In order to satisfy his curiosity, Sheikh also tried taking medicinal opioids. He found it difficult to quit. “What complicated things for me is that since I was taking care of the family business, I was never short of money. That’s why I never stopped,” he said.
These days, Sheikh is undergoing de-addiction treatment at a government-run facility in Srinagar.
“Will I be able to get rid of this habit?” he asks.
Over the last few years, Jammu and Kashmir police have seized drugs worth crores and arrested many.
Besides registering hundreds of cases under Narcotic Drugs and Psychotropic Substances Act against the drug traffickers, the authorities have been using preventive detention laws against chronic drug peddlers to keep them behind bars.
Doctors concede the heroin supply chain has been disturbed to an extent. “Earlier, a gram of heroin would sell for Rs 3,000 which has now doubled to 6,000. It clearly means the supply has been affected,” said Rather.
At the same time, doctors as well as authorities say, an increasing intersection between crime and drug abuse is clearly visible in Kashmir valley.

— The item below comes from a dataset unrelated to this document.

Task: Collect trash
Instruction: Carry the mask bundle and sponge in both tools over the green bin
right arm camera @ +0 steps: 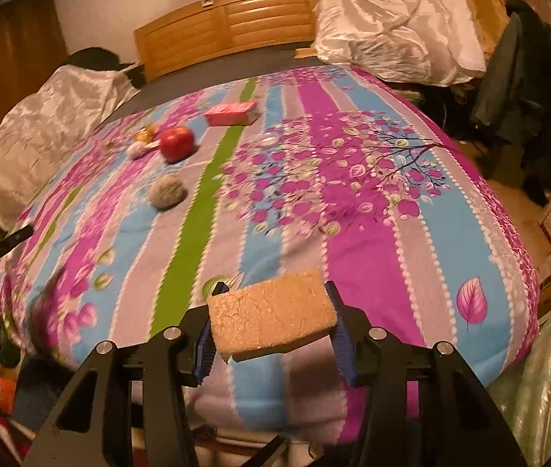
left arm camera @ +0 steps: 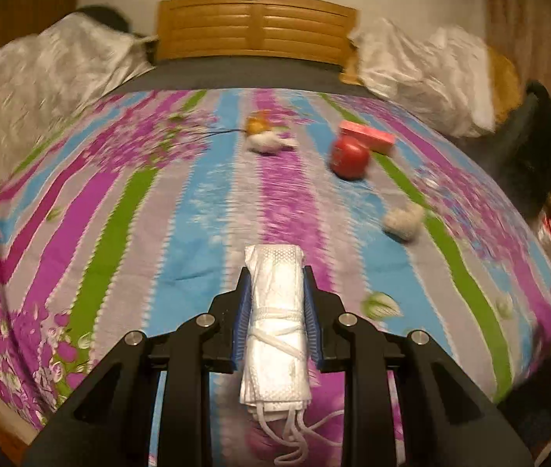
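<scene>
Striped bedding in blue, purple, green and grey with a flowering-tree print covers the bed (left arm camera: 127, 210) that fills both of your views, with a slatted wooden headboard (left arm camera: 256, 27) at the top centre and crumpled white sheets (left arm camera: 42, 78) heaped at either side of it.

Your left gripper (left arm camera: 275, 307) sits at the bottom centre of its view, its blue-padded jaws pressed together on a folded white face mask (left arm camera: 275, 330); the mask stands lengthwise between the pads and its elastic loops dangle below them.

Your right gripper (right arm camera: 271, 315) sits at the bottom centre of its own view, jaws pinching a tan, crackled rectangular sponge (right arm camera: 271, 315) by its short ends, the slab lying across the gap.

On the bed, in the upper part of the left view, you see a red apple (left arm camera: 349, 157) touching a pink rectangular carton (left arm camera: 369, 136) behind it. To their left lies a small orange-and-white scrap (left arm camera: 264, 134), too blurred to identify. Below and right of the apple rests a crumpled off-white paper ball (left arm camera: 404, 220), apart from the others.
</scene>
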Motion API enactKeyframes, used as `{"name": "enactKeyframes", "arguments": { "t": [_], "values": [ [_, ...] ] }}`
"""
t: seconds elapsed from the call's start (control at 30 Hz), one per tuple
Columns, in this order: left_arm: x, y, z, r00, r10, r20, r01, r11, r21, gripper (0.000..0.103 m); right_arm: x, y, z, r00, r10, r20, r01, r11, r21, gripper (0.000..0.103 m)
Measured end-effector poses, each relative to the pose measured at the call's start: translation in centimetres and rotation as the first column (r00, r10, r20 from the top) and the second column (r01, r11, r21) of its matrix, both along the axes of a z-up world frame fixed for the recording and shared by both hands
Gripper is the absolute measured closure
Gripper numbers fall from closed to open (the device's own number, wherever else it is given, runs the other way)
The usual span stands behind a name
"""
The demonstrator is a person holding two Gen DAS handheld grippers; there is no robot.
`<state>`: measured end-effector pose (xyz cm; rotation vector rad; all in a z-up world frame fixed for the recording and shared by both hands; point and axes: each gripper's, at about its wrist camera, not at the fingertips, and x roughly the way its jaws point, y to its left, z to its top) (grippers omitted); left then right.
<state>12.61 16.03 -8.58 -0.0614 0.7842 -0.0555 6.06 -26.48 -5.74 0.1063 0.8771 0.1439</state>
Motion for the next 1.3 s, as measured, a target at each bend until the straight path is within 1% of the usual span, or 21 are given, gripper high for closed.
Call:
{"name": "enactKeyframes", "arguments": {
  "t": [0.1, 0.17, 0.23, 0.33, 0.43, 0.5, 0.6, 0.63, 0.73, 0.77, 0.8, 0.87, 0.93, 0.97, 1.03, 1.1, 1.13, 1.17, 1.2, 1.23, 1.3],
  "values": [
    [-0.7, -2.1, 0.5, 0.998, -0.060, 0.020, 0.060, 0.998, 0.023, 0.079, -1.8, -0.7, 1.5, 0.999, -0.015, 0.032, 0.015, 1.000, -0.013, 0.052],
    [-0.9, -2.9, 0.9, 0.996, -0.078, 0.033, 0.077, 0.996, 0.036, 0.079, -2.8, -2.3, 2.8, 0.996, -0.059, 0.064, 0.060, 0.998, -0.015, 0.052],
    [-1.0, -3.2, 1.6, 0.995, -0.083, 0.051, 0.081, 0.996, 0.033, 0.079, -3.0, -4.2, 4.0, 0.991, -0.100, 0.088, 0.101, 0.995, -0.008, 0.052],
    [-0.7, -3.7, 3.1, 0.993, -0.089, 0.083, 0.086, 0.996, 0.033, 0.079, -3.7, -6.8, 6.1, 0.977, -0.158, 0.141, 0.159, 0.987, 0.006, 0.052],
    [-0.3, -5.4, 5.1, 0.985, -0.123, 0.117, 0.119, 0.992, 0.047, 0.079, -4.8, -8.7, 8.3, 0.961, -0.193, 0.197, 0.195, 0.981, 0.005, 0.052],
    [0.1, -7.1, 6.4, 0.976, -0.162, 0.142, 0.155, 0.986, 0.059, 0.079, -5.5, -9.8, 9.6, 0.951, -0.211, 0.227, 0.218, 0.976, -0.004, 0.052],
    [0.8, -10.3, 8.1, 0.957, -0.234, 0.172, 0.223, 0.972, 0.077, 0.079, -7.1, -12.0, 11.6, 0.928, -0.254, 0.273, 0.271, 0.962, -0.025, 0.052],
    [1.0, -11.4, 8.6, 0.949, -0.259, 0.182, 0.248, 0.965, 0.083, 0.079, -7.7, -12.8, 12.2, 0.919, -0.270, 0.286, 0.291, 0.956, -0.033, 0.052],
    [1.6, -15.5, 10.1, 0.912, -0.353, 0.210, 0.343, 0.935, 0.088, 0.079, -9.9, -16.2, 14.3, 0.883, -0.339, 0.324, 0.376, 0.925, -0.055, 0.052],
    [1.8, -17.3, 10.7, 0.891, -0.395, 0.221, 0.385, 0.918, 0.089, 0.079, -10.6, -17.3, 15.0, 0.869, -0.363, 0.335, 0.406, 0.912, -0.065, 0.052],
    [1.9, -19.0, 11.2, 0.873, -0.430, 0.230, 0.421, 0.903, 0.092, 0.079, -11.9, -19.1, 16.0, 0.846, -0.399, 0.354, 0.453, 0.888, -0.081, 0.052],
    [1.9, -22.6, 12.1, 0.828, -0.502, 0.250, 0.493, 0.864, 0.103, 0.079, -13.5, -21.4, 17.3, 0.813, -0.447, 0.374, 0.512, 0.854, -0.093, 0.052],
    [1.8, -25.5, 12.7, 0.786, -0.559, 0.263, 0.552, 0.827, 0.108, 0.079, -16.2, -24.8, 19.0, 0.756, -0.519, 0.399, 0.595, 0.798, -0.090, 0.052],
    [1.7, -27.7, 13.0, 0.755, -0.598, 0.269, 0.592, 0.798, 0.112, 0.079, -16.9, -25.6, 19.3, 0.742, -0.536, 0.402, 0.614, 0.784, -0.088, 0.052],
    [1.4, -31.7, 13.5, 0.694, -0.666, 0.273, 0.663, 0.739, 0.116, 0.079, -19.2, -27.9, 20.2, 0.701, -0.581, 0.413, 0.666, 0.740, -0.090, 0.052],
    [1.2, -35.0, 13.5, 0.647, -0.714, 0.269, 0.712, 0.691, 0.123, 0.079, -21.1, -29.7, 20.7, 0.671, -0.609, 0.423, 0.701, 0.707, -0.094, 0.052],
    [1.0, -36.6, 13.6, 0.622, -0.737, 0.264, 0.735, 0.666, 0.129, 0.079, -21.9, -30.4, 20.7, 0.660, -0.619, 0.425, 0.713, 0.695, -0.095, 0.052],
    [0.7, -39.0, 13.6, 0.582, -0.771, 0.259, 0.769, 0.625, 0.135, 0.079, -22.5, -31.0, 20.8, 0.650, -0.629, 0.428, 0.724, 0.683, -0.095, 0.052],
    [0.4, -40.6, 13.6, 0.556, -0.791, 0.256, 0.789, 0.599, 0.137, 0.079, -23.5, -31.8, 20.7, 0.637, -0.640, 0.430, 0.736, 0.671, -0.091, 0.052],
    [0.0, -42.6, 13.6, 0.523, -0.814, 0.252, 0.814, 0.565, 0.134, 0.079, -24.2, -32.4, 20.7, 0.627, -0.649, 0.429, 0.744, 0.662, -0.086, 0.052],
    [-0.8, -45.5, 13.4, 0.475, -0.845, 0.244, 0.848, 0.514, 0.127, 0.079, -25.4, -33.2, 20.3, 0.610, -0.667, 0.427, 0.760, 0.645, -0.079, 0.052]
  ]
}}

Srinagar district magistrate Mohammad Aijaz Assad said there is a clear link between theft cases in the city and the drug abuse. “Recently, I received data from police and when I went through the data, it was shocking to find that most of the thefts, to the tune of 95%, have an angle of drugs,” he said at a recent seminar.
But while the law enforcement agencies and hospitals are at the forefront of the battle, the crisis is big enough that everyone needs to be involved, say doctors.
“It’s not my job or your job alone, it’s everybody’s job,” said Rather, the doctor at IMHANS.
There are signs of the concern trickling down. For example, it’s not common for a political party like the National Conference in Jammu and Kashmir to take up issues like drug abuse.
Imran Nabi Dar, a senior National Conference leader from south Kashmir’s Kulgam, is part of the 11-member committee set up by the party to look at drug abuse. He said they have held talks with different sections of the society and law enforcement agencies to understand the issue.
“When I spoke to people in my constituency, one thing which clearly came out is that police usually are unable to get witnesses against drug traffickers in order to ensure their conviction. As a result, these people are set free by the court on bail,” said Dar. “We might need to do something to address this aspect.”
Dar said the party has decided to include the issue of drug abuse in their public outreach programme. “Omar Sahab [Omar Abdullah, the vice-president of National Conference] has given instructions to every leader in charge of a constituency to ensure that the issue of drug abuse is part of the party’s narrative before the people,” Dar underlined. “We are going to talk about it on every platform.”
Doctors say it is also the turn of religious spaces and institutions to step up. “Religious scholars are key players. They have a platform and an audience every week,” said Rather from IMHANS.
The institute recently invited religious scholars to sensitize them about the issue, and counter the stigma against drug users. “We have to be non-judgmental and very empathetic to them. We have to look at them as victims,” said Rather.
The religious leaders were asked to use their pulpit to speak against drug abuse. “We do not see alcohol abuse here because Kashmir is a Muslim-majority society and it’s prohibited in Islam,” said Rather. “The fact is Islam prohibits any kind of intoxication. Therefore, religious scholars need to talk about other forms of addiction too.”
He adds: “If mosques are made safe spaces for drug users, they can go there for counselling. It would be really effective and helpful.”